# GIVEN INFORMATION
____

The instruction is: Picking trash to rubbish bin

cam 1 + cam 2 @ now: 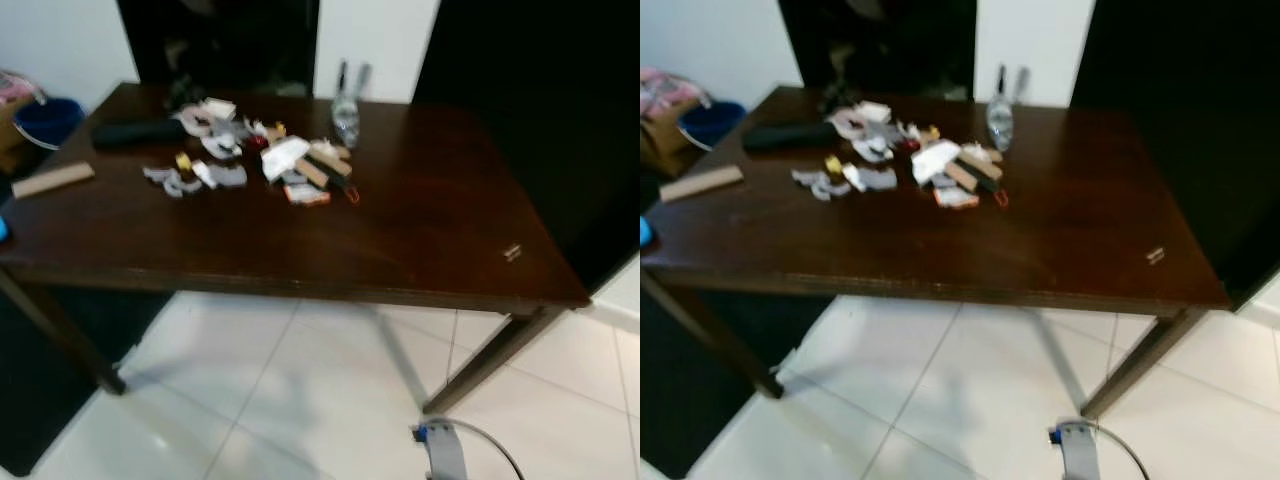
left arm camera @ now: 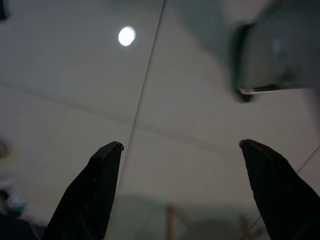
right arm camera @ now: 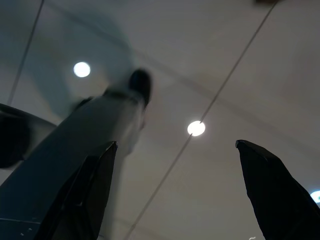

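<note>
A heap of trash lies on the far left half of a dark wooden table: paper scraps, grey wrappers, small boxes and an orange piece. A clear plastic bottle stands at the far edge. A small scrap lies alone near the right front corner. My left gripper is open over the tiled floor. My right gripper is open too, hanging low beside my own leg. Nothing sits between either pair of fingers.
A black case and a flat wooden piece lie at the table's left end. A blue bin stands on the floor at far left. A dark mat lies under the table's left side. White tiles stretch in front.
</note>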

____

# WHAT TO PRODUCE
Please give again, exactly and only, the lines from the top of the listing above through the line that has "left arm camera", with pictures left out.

# ANSWER SPACE
The instruction is: Picking trash to rubbish bin

cam 1 + cam 2 @ now: 
left arm camera @ now: 

There is nothing more to the exercise.